● WORK REQUEST: Begin at the line that has "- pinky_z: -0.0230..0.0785", stop after the line that has "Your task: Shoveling", and print exactly those lines from the records below, without any pictures.

┌────────

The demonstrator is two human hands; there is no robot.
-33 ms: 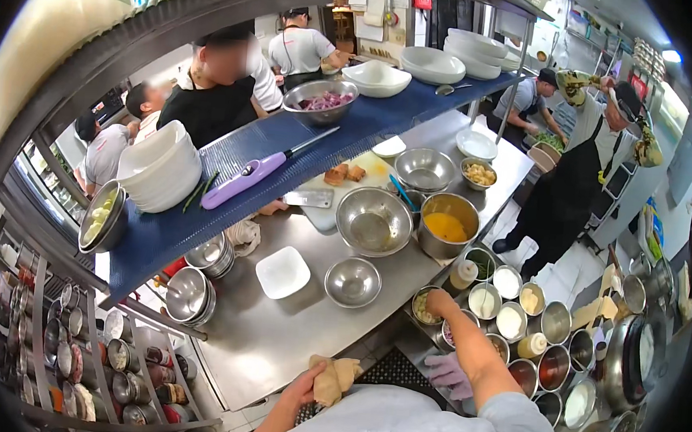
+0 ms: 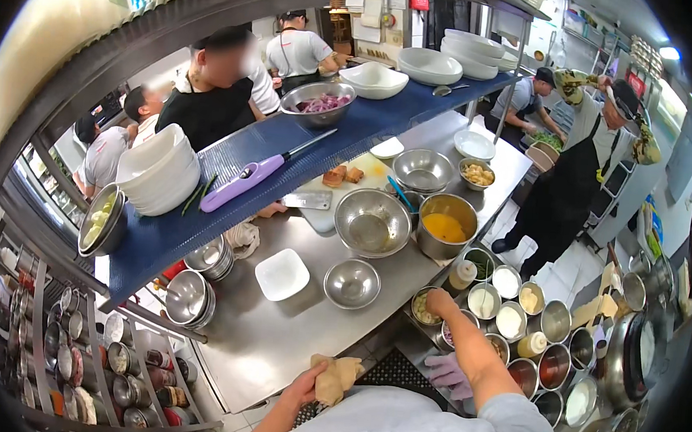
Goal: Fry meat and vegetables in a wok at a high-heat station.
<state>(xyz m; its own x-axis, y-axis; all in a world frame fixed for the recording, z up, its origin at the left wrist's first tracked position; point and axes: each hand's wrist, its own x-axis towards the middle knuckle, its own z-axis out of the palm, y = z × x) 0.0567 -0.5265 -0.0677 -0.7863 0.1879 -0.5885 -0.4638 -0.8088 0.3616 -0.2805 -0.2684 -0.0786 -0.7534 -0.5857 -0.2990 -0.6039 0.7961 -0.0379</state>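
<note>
My left hand (image 2: 302, 391) grips a crumpled tan cloth (image 2: 335, 377) at the near edge of the steel counter (image 2: 272, 347). My right hand (image 2: 441, 302) reaches forward, and its fingers dip into a small round steel tin (image 2: 422, 310) of greenish-yellow bits. That tin stands at the left end of a block of several round tins (image 2: 515, 320) holding white, yellow and dark ingredients. The fingertips are hidden in the tin, so their grip is unclear. A purple cloth (image 2: 449, 373) lies under my right forearm.
On the counter stand a small steel bowl (image 2: 352, 283), a large steel bowl (image 2: 372, 222), a pot of orange liquid (image 2: 447, 225) and a white square dish (image 2: 282, 274). A blue shelf (image 2: 287, 144) carries white bowls (image 2: 159, 171). A person in a black apron (image 2: 577, 180) stands at the right.
</note>
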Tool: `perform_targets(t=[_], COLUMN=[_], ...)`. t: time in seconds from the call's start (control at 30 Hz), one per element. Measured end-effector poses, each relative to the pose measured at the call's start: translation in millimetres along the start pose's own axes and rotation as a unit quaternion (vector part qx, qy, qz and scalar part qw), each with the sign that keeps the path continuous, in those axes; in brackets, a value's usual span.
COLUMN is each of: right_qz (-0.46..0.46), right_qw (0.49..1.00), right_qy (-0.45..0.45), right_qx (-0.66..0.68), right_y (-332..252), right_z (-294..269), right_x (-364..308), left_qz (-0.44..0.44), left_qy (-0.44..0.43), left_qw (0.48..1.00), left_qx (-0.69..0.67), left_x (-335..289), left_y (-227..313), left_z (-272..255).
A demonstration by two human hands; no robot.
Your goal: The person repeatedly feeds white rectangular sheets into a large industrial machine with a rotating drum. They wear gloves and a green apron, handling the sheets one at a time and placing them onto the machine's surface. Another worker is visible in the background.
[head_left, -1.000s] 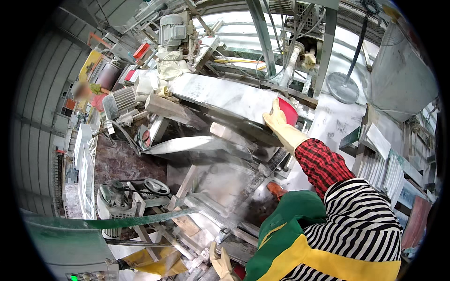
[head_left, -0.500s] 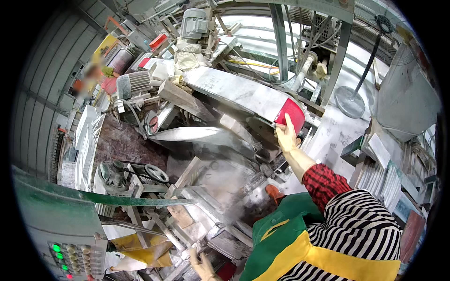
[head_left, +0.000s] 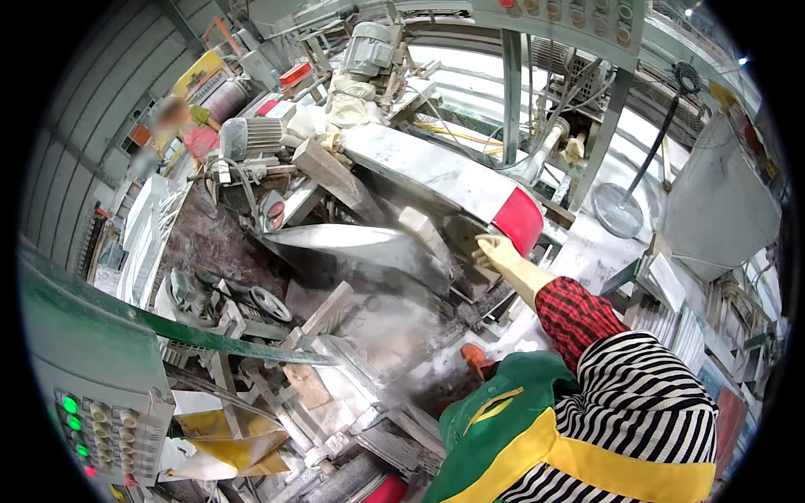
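Observation:
My right hand (head_left: pixel 499 251), in a pale glove, reaches out beside the red end (head_left: pixel 518 220) of a long white machine cover (head_left: pixel 428 172). Its fingers are loosely bent and partly apart, and nothing shows in them. The fingertips hang by the dark gap below the cover's edge. A large, thin, pale disc-like blade (head_left: pixel 360 251) stands in the machine left of this hand, dusty and partly hidden. My left hand is out of the picture.
A control panel (head_left: pixel 109 427) with lit green buttons stands lower left, under a green beam (head_left: pixel 193 327). Motors (head_left: pixel 369 49) and timber blocks (head_left: pixel 335 180) crowd the machine. A round-based stand (head_left: pixel 619 210) is at right. Another person (head_left: pixel 199 134) is at the far left.
My right hand has come off the red end and dropped slightly down and left, its pointing finger now bent. My left hand has left the lower edge of the picture.

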State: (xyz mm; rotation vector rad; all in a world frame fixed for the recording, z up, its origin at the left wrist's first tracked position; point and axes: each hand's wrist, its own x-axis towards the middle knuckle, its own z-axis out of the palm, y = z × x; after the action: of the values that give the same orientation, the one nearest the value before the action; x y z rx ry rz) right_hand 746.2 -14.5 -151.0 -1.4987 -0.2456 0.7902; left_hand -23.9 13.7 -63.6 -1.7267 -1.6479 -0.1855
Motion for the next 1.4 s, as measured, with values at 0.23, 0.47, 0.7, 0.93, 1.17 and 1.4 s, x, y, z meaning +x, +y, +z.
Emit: perform_targets(t=[0.23, 0.47, 0.7, 0.93, 1.17, 1.4], right_qz=[0.020, 0.011, 0.012, 0.020, 0.032, 0.111], right_qw=[0.993, 0.987, 0.986, 0.997, 0.996, 0.843], right_qy=[0.050, 0.127, 0.139, 0.016, -0.057, -0.135], right_qx=[0.101, 0.099, 0.093, 0.079, -0.065, -0.509], right_y=[-26, -22, -22, -21, 53, 214], right_z=[4, 17, 19, 7, -23, -119], right_x=[42, 57, 60, 49, -34, -89], left_qz=[0.050, 0.090, 0.021, 0.039, 0.015, -0.034], left_qy=[0.088, 0.086, 0.003, 0.073, 0.084, 0.009], left_qw=[0.995, 0.991, 1.000, 0.995, 0.994, 0.999], left_qx=[0.022, 0.056, 0.013, 0.059, 0.065, 0.005], left_x=[2, 10, 6, 5, 5, 0], left_y=[8, 24, 29, 44, 50, 48], left_z=[3, -19, -18, -24, -30, -16])
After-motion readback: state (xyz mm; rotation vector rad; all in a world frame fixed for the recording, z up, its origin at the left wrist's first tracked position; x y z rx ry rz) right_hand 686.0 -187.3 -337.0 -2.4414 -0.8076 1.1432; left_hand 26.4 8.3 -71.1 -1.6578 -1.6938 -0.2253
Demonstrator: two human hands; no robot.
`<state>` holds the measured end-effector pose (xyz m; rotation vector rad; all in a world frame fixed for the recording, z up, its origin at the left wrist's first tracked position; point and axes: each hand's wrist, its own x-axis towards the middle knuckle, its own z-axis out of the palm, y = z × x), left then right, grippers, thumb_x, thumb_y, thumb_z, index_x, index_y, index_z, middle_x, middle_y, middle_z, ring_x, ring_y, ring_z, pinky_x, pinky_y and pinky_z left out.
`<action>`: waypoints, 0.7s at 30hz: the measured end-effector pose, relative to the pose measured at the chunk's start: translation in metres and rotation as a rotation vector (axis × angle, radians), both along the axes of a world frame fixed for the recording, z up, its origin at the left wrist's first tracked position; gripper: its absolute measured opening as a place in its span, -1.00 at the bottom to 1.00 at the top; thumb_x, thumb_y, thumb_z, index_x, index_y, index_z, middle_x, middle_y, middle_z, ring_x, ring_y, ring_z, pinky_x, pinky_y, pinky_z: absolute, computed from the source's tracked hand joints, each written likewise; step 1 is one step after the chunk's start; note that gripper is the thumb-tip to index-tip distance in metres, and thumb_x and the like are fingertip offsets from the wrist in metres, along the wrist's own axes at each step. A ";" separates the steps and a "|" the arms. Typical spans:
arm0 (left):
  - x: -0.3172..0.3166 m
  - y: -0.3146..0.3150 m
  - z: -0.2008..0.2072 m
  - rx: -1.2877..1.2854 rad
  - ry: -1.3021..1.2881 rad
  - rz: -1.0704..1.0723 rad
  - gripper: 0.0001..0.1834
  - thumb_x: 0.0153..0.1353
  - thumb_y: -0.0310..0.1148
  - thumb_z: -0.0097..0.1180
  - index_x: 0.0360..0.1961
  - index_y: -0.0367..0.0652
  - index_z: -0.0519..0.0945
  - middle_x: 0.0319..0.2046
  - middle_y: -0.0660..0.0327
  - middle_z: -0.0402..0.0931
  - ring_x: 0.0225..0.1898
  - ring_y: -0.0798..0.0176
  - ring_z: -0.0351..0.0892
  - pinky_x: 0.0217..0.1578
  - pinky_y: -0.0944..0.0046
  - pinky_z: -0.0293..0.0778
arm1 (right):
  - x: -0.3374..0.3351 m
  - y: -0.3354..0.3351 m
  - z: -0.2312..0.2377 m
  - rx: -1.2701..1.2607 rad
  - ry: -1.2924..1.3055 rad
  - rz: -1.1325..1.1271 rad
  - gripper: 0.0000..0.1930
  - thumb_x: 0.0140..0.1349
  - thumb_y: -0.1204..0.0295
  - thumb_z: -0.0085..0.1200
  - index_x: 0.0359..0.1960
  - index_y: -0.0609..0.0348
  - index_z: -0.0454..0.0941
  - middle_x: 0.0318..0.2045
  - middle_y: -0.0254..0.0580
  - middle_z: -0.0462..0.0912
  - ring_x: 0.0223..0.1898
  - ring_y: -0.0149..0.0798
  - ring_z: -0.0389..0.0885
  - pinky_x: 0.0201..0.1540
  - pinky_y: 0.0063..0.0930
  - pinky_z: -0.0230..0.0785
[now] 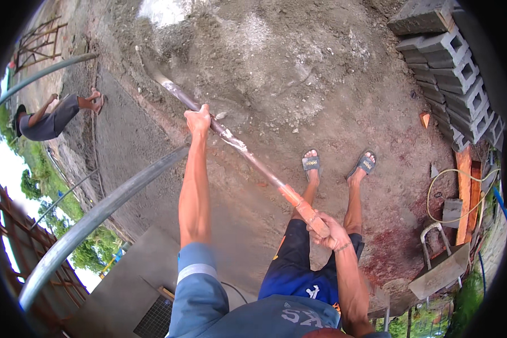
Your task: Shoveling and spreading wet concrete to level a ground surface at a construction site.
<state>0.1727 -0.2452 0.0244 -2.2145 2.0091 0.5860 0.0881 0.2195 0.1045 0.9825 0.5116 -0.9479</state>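
Note:
My left hand (pixel 198 119) is closed around the upper shaft of a long-handled tool (pixel 253 163), arm stretched forward. My right hand (pixel 331 231) wraps the orange butt end of the handle, in front of my thighs. The shaft slants from there up to the far left and is smeared with pale cement-like dust. Its far tip narrows and bends at the ground, so I cannot make out the tool's head. Beyond it spreads a heap of grey, sandy mix (pixel 265 79) with white powder (pixel 163 11) at its far edge.
Hollow concrete blocks (pixel 462 79) are stacked at the right, above orange timber (pixel 463 191), a yellow hose (pixel 429 205) and a wheelbarrow (pixel 448 270). Grey poles (pixel 107 214) slant across the left. Another person (pixel 53 118) is at the far left.

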 end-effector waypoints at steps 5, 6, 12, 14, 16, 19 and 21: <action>0.006 0.052 0.084 0.327 0.759 0.201 -0.69 0.11 -0.28 0.09 -0.34 -0.32 0.35 -0.40 0.08 0.44 -0.28 0.05 0.57 -0.25 0.04 0.53 | -0.015 0.035 -0.021 0.034 0.528 -0.144 -0.66 0.23 0.33 -0.04 -0.01 0.11 0.23 -0.49 -0.26 0.40 -0.59 -0.35 0.44 -0.55 -0.38 0.43; 0.003 0.070 0.088 0.327 0.754 0.197 -0.69 0.11 -0.28 0.09 -0.34 -0.32 0.35 -0.40 0.08 0.44 -0.28 0.05 0.57 -0.25 0.04 0.53 | -0.026 0.048 -0.016 0.110 0.629 -0.217 -0.68 0.25 0.37 -0.06 0.02 0.04 0.23 -0.56 -0.28 0.39 -0.63 -0.34 0.44 -0.59 -0.40 0.45; -0.032 0.198 0.002 0.389 1.236 0.864 -0.73 0.13 -0.23 0.10 -0.55 0.03 0.27 -0.71 0.41 0.21 -0.71 0.48 0.23 -0.67 0.43 0.31 | -0.054 0.192 -0.038 0.393 0.988 -0.181 -0.94 0.19 0.49 -0.07 -0.40 0.16 0.32 -0.65 -0.34 0.36 -0.66 -0.43 0.40 -0.61 -0.57 0.29; -0.050 0.281 -0.049 0.519 1.153 0.928 -0.75 0.09 -0.25 0.13 -0.46 -0.01 0.28 -0.67 0.38 0.19 -0.66 0.43 0.22 -0.64 0.36 0.28 | -0.065 0.253 -0.020 0.585 1.063 -0.057 -0.88 0.19 0.46 -0.08 -0.50 0.17 0.34 -0.67 -0.35 0.36 -0.65 -0.46 0.40 -0.60 -0.59 0.28; -0.062 0.378 -0.095 0.748 1.056 1.072 -0.78 0.09 -0.29 0.11 -0.51 -0.02 0.30 -0.68 0.37 0.23 -0.68 0.41 0.25 -0.65 0.32 0.30 | -0.065 0.323 0.008 0.811 1.133 -0.002 -0.85 0.19 0.42 -0.10 -0.50 0.18 0.41 -0.68 -0.36 0.39 -0.67 -0.47 0.38 -0.63 -0.60 0.26; -0.089 0.538 -0.114 1.071 0.917 1.195 -0.82 0.07 -0.33 0.10 -0.49 -0.03 0.32 -0.69 0.36 0.23 -0.71 0.39 0.26 -0.66 0.30 0.34 | -0.041 0.440 0.070 1.208 1.376 0.210 -0.76 0.16 0.40 -0.26 -0.46 0.21 0.49 -0.76 -0.39 0.35 -0.83 -0.50 0.21 -0.82 -0.60 0.05; -0.078 0.607 -0.125 1.162 0.826 1.271 -0.81 0.06 -0.33 0.12 -0.49 -0.07 0.34 -0.68 0.32 0.26 -0.70 0.36 0.29 -0.66 0.28 0.36 | -0.047 0.440 0.122 1.256 1.185 0.386 -0.75 0.12 0.40 -0.25 -0.56 0.16 0.50 -0.80 -0.46 0.19 -0.83 -0.56 0.13 -0.79 -0.62 -0.03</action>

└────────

● EXERCISE RESPONSE:
  - pinky_z: -0.0230..0.0785
[now] 
Your task: Shoveling and spreading wet concrete to level a ground surface at a construction site.

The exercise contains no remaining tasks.